En principe, la responsabilité d'un hôpital ou d'une clinique ne peut être engagée qu'en cas de faute.
Par exception, les accidents médicaux non fautifs peuvent donner lieu à indemnisation au titre de la solidarité nationale lorsque "qu’ils ont eu pour le patient des conséquences anormales au regard de son état de santé comme de l’évolution prévisible de celui-ci et présentent un caractère de gravité, fixé par décret... »" , ce par application de l’article L1142-1 du code de la santé publique.
La condition d’anormalité des préjudices est problématique car il est difficile de distinguer entre les préjudices normaux et anormaux en l'absence de définition donnée par la loi.
C'est donc l'oeuvre de la jurisprudence de la Cour de Cassation et du Conseil d'Etat.
Le Conseil d’État a, dans un arrêt du 12 décembre 2014, posé le principe suivant : « Considérant que la condition d’anormalité du dommage prévue par ces dispositions doit toujours être regardée comme remplie lorsque l’acte médical a entraîné des conséquences notablement plus graves que celles auxquelles le patient était exposé de manière suffisamment probable en l’absence de traitement ; que, lorsque les conséquences de l’acte médical ne sont pas notablement plus graves que celles auxquelles le patient était exposé par sa pathologie en l’absence de traitement, elles ne peuvent être regardées comme anormales sauf si, dans les conditions où l’acte a été accompli, la survenance du dommage présentait une probabilité faible. »
La Cour d'appel d'Aix en Provence a suivi ce principe dans un arrêt du 21 mai 2015 en jugeant qu'au vu de l'expertise, l'anormalité du dommage fait défaut chez une patiente soignée pour un lymphome et atteinte d'une infection iatrogène lui ayant défénitivement perdre l'usage de ses deux reins. Les conséquences auxquelles elles s'exposait sans le traitement étaient plus graves que les conséquences survenues par la prise de produits chimiques médicamenteux. Ce qui était contestable dans ce dossier était l'existence de deux rapports d'expertise contraires. Les Juges d'Appel ont néanmoins considéré que le risque de mort auqeul était exposé le patient à défaut de traitement était plus grave que la perte définitive de l'usage de ces reins.

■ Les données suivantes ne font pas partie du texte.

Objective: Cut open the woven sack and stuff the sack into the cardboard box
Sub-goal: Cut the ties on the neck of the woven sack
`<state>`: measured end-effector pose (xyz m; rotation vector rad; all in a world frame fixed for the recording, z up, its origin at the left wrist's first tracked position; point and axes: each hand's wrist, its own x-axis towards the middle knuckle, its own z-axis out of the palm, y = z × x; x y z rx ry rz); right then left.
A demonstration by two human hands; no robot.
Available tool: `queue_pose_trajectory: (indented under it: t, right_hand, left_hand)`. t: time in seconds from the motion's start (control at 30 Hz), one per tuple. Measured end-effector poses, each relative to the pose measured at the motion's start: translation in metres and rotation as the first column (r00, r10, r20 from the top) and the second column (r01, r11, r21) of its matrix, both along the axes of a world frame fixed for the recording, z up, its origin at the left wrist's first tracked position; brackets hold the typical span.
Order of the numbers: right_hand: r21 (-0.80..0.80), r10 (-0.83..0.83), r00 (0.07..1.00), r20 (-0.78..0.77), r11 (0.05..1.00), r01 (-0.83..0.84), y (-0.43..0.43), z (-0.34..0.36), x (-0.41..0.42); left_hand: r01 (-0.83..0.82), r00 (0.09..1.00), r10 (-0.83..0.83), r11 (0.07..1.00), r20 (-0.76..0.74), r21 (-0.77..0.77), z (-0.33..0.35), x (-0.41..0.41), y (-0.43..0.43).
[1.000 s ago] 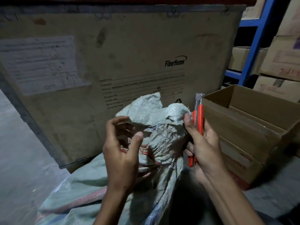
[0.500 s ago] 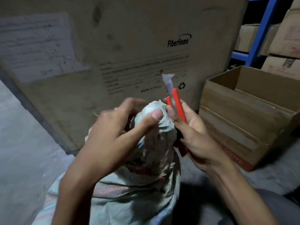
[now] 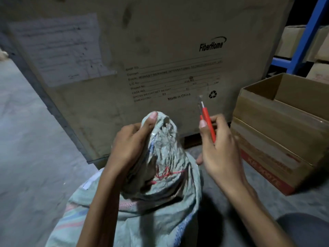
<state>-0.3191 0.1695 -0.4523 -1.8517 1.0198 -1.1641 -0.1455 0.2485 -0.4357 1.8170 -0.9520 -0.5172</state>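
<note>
A pale green woven sack [image 3: 156, 207] stands on the floor in front of me, its neck bunched and tied with red string [image 3: 165, 173]. My left hand [image 3: 131, 148] grips the bunched top of the sack, thumb pressed on its tip. My right hand [image 3: 220, 148] is a little to the right of the sack and apart from it. It holds a red utility knife [image 3: 207, 120] with the blade pointing up. The open cardboard box [image 3: 277, 125] sits on the floor at the right.
A large FiberHome crate [image 3: 160, 59] stands upright just behind the sack. Blue shelving [image 3: 302, 41] with several cartons is at the far right. Grey concrete floor [image 3: 26, 139] stretches to the left. A dark knee [image 3: 306, 229] shows at the bottom right.
My right hand has pulled the knife away from the sack's top toward the right. My left hand has shifted its grip up onto the tip of the bunched neck.
</note>
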Motion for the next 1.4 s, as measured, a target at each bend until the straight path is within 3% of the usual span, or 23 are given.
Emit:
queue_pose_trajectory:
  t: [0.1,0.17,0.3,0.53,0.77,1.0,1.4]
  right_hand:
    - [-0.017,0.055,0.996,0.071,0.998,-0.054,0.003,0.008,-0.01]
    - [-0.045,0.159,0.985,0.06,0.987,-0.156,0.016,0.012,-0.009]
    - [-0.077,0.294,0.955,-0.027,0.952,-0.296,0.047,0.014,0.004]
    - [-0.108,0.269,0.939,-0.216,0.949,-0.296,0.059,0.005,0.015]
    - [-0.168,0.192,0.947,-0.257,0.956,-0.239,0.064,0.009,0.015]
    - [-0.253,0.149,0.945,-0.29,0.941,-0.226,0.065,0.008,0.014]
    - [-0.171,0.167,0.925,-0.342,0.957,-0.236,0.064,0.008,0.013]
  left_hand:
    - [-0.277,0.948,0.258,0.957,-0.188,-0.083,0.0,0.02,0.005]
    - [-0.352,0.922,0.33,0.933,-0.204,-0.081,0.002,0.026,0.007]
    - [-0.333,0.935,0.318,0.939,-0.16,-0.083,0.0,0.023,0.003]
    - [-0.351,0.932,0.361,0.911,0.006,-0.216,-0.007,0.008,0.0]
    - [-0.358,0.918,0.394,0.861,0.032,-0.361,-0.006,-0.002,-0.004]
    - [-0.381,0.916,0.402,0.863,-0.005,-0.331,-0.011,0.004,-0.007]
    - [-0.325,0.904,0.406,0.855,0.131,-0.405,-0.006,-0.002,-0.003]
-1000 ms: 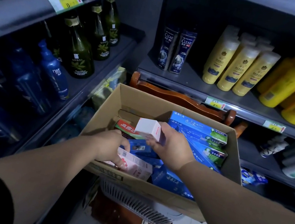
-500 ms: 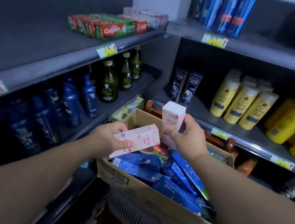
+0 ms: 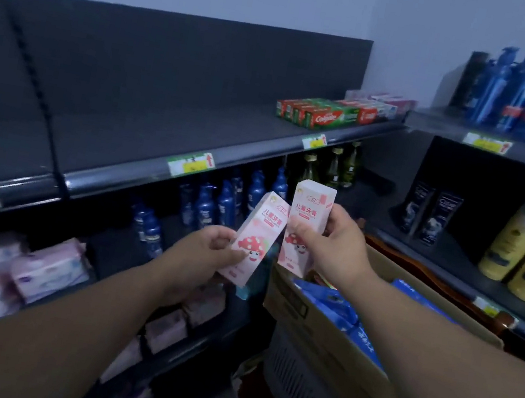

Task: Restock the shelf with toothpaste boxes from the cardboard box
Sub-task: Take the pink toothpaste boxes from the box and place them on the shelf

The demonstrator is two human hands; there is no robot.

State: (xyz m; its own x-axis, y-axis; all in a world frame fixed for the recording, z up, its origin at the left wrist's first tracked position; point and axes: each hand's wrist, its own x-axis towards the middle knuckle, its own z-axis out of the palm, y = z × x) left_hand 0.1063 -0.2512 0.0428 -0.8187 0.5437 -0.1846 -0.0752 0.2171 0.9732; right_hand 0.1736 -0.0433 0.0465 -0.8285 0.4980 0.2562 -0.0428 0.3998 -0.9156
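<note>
Head view: both hands have come up out of the cardboard box (image 3: 348, 362) since a second ago, when they were down among its contents. The gaze has swung left, so the carton now sits at four o'clock in the frame and the long dark shelf (image 3: 161, 133) runs from nine to one o'clock. Each hand carries one pink toothpaste box. The pick looks finished and the carry to the shelf under way; placing is not yet done. Most of the shelf is bare, with a row of Colgate boxes (image 3: 324, 113) at its far end, about one o'clock, so the free stretch beside them is the likely spot.

The left hand (image 3: 211, 246) holds the left pink box (image 3: 253, 242) tilted, its top leaning toward one o'clock. The thumb presses low on the printed front and the other fingers (image 3: 224, 234) curl round the left edge.

The right hand (image 3: 333, 245) holds the right pink box (image 3: 308, 220) nearly upright, with the thumb on the front and the fingers wrapped round the right side.

Both boxes hang at the frame's centre, below the shelf edge. They are so close at the upper corner that I cannot tell whether they touch. Blue toothpaste boxes (image 3: 329, 309) remain in the carton.
</note>
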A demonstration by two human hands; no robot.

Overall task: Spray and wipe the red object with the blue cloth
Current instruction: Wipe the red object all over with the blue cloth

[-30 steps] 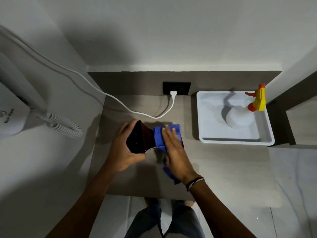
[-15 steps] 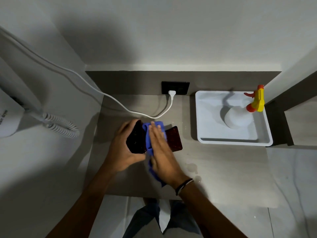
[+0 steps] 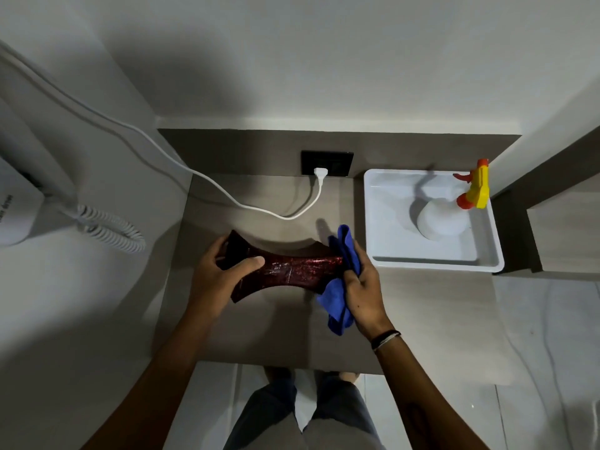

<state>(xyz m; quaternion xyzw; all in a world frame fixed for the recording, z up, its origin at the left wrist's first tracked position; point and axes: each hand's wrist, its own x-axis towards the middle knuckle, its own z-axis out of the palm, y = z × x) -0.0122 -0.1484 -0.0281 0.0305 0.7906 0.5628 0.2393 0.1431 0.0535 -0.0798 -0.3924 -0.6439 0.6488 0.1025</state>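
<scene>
My left hand [image 3: 216, 274]: fingers curled round left end of red object [image 3: 285, 266], thumb on top, lifting it clear of counter [image 3: 422, 316]. My right hand [image 3: 362, 287]: fingers closed on blue cloth [image 3: 342, 280], bunched over object's right end, loose tail hanging toward me. Object's surface glistens, streaked: judged already sprayed, wipe under way. Left end under my fingers judged not yet wiped. Beyond object, right: spray bottle [image 3: 454, 209] upright in white tray [image 3: 435, 263], apart from both hands, spraying step apparently finished.
</scene>
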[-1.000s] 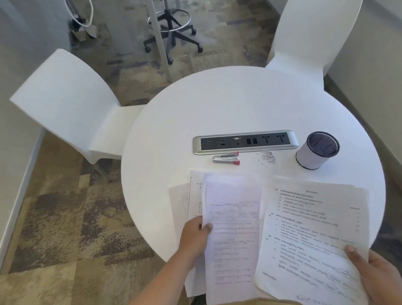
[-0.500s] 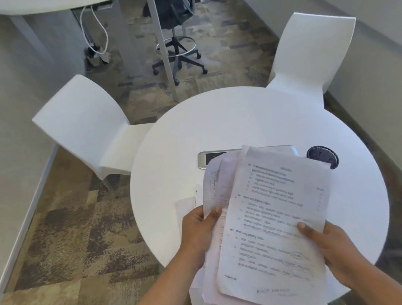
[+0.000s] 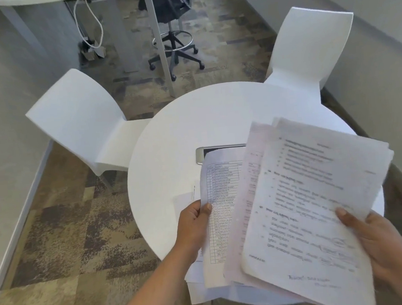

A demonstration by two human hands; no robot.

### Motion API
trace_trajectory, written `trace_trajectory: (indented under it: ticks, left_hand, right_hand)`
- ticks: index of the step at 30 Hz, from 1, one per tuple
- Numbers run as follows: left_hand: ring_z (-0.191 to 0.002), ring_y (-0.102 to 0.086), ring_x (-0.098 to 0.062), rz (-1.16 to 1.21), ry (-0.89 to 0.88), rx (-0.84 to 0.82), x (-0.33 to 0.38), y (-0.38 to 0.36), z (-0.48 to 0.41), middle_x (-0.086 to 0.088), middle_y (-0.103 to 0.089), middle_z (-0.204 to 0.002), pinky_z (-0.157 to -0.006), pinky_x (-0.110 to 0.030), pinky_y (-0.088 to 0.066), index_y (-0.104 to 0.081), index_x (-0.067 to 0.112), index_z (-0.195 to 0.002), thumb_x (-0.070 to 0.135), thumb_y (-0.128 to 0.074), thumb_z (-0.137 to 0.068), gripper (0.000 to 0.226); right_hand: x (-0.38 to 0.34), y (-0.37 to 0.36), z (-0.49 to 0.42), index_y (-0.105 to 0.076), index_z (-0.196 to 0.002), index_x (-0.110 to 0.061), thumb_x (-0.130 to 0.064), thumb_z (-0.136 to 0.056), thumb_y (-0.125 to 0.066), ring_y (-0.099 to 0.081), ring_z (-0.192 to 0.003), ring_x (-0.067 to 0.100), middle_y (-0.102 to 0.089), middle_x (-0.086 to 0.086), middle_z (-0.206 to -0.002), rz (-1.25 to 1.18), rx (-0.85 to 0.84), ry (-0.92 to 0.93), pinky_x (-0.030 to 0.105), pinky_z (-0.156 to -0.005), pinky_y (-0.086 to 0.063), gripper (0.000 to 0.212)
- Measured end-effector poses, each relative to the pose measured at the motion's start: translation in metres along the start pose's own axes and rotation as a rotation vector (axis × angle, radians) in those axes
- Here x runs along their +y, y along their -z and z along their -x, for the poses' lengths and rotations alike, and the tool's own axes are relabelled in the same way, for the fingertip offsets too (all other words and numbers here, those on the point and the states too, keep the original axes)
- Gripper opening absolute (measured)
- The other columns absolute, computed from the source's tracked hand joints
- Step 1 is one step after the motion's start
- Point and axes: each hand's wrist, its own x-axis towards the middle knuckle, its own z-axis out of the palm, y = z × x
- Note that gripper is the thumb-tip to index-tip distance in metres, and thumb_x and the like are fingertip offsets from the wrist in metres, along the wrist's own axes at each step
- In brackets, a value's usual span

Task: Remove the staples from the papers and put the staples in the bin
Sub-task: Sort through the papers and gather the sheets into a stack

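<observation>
Papers lifted above table, both hands gripping.
Left hand (image 3: 196, 227) pinches papers (image 3: 295, 205) at left edge, right hand (image 3: 380, 239) at right; long axis points away; no staples visible.

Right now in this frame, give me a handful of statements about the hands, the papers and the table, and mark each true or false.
1. Both hands hold papers lifted above the round white table. True.
2. The left hand grips a sheet printed with a numbered table. True.
3. The right hand holds a staple remover. False: it holds a thick stack of printed pages; no tool is in view.
4. The power strip set in the table shows in full. False: the papers cover all but its left end.
5. Two white chairs stand at the table, one left, one far right. True.
</observation>
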Motion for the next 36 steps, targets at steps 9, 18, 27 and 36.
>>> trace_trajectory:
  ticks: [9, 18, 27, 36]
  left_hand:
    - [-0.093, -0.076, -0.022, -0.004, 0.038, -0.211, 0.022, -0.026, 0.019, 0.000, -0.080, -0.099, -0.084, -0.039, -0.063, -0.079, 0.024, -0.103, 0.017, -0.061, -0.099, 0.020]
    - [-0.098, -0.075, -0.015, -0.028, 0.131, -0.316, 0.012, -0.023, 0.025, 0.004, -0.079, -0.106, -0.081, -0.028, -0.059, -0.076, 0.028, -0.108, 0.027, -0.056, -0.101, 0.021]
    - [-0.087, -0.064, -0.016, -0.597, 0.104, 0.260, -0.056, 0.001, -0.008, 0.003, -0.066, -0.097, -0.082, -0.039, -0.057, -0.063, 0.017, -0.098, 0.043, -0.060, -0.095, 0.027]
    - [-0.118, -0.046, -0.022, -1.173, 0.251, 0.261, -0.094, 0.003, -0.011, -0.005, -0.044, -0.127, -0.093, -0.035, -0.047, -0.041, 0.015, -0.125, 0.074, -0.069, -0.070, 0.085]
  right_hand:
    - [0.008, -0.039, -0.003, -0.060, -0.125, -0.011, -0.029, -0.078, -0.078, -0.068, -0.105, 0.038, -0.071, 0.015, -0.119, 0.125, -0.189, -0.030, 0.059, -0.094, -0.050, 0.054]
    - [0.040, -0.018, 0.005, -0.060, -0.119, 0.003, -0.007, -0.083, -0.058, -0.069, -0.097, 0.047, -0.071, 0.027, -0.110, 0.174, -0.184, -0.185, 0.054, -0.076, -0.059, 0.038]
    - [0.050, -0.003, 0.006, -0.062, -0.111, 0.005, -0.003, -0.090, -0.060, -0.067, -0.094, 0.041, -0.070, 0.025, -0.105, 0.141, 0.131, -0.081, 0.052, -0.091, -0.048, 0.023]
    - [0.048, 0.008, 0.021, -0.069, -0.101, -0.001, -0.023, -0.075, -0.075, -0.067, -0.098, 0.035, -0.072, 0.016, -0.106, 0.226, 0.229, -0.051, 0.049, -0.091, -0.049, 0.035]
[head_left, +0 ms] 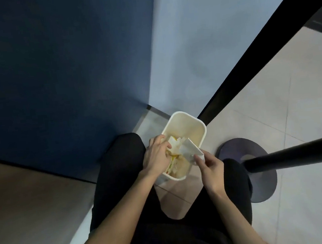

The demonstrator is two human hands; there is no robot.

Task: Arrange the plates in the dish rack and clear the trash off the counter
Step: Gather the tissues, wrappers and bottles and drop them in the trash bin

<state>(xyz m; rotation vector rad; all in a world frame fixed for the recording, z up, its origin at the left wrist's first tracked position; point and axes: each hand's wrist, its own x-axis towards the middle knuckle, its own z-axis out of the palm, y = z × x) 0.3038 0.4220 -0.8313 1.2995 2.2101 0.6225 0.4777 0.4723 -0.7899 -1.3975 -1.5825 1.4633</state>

La Cour de cassation a, dans une autre espèce, suivi cette approche selon arrêt rendu le 15 juin 2016 et décidé que, pour apprécier la condition d’anormalité du préjudice, il convenait de rechercher si les conséquences de l’acte médical étaient notablement plus graves que celles de l’évolution naturelle de la pathologie de la victime. A défaut, il fallait déterminer si la survenance du dommage présentait une probabilité faible.
Comment apprécier la probabilité?
Il restait le problème de la méthode d’appréciation de la probabilité du risque.
Le Conseil d'Etat a censuré la Cour d'Appel de LYON et été amené à préciser sa jurisprudence, selon arrêt du 15 octobre 2018, dans les termes suivants:
"Considérant que, pour apprécier le caractère faible ou élevé du risque dont la réalisation a entraîné le dommage, il y a lieu de prendre en compte la probabilité de survenance d'un événement du même type que celui qui a causé le dommage et entraînant une invalidité grave ou un décès ; que, pour juger que la survenance du dommage subi par M. A... ne présentait pas une probabilité faible, la cour administrative d'appel de Lyon s'est fondée sur la circonstance que l'intéressé se trouvait exposé, compte tenu de l'intervention chirurgicale pratiquée, à un risque d'hémorragie présentant une probabilité de 20 % ; qu'en se fondant sur la probabilité générale de subir une hémorragie lors d'une telle intervention, au lieu de se fonder sur le risque de survenue d'une hémorragie entraînant une invalidité grave ou un décès, la cour a commis une erreur de droit ; que son arrêt doit, par suite, et sans qu'il soit besoin d'examiner les autres moyens du pourvoi, être annulé ;"
La Cour d'Appel de LYON avait jugé que le risque d'hémorragie , dans l'opération chirurgicale en question, était assez élevé, de l'ordre de 20 % et que par conséquent, le dommage n'était pas anormal . Le Conseil d'Etat a censuré la Cour administrative d'appel qui aurait dû rechercher la probabilité que le risque d'hémorragie engendre la gravité des séquelles subies par la victime.
L'Avocat devra être particulièrement vigilent dès le stade des opérations d'expertise afin que l'Expert judiciaire réponde aux questions de façon suffisement précise.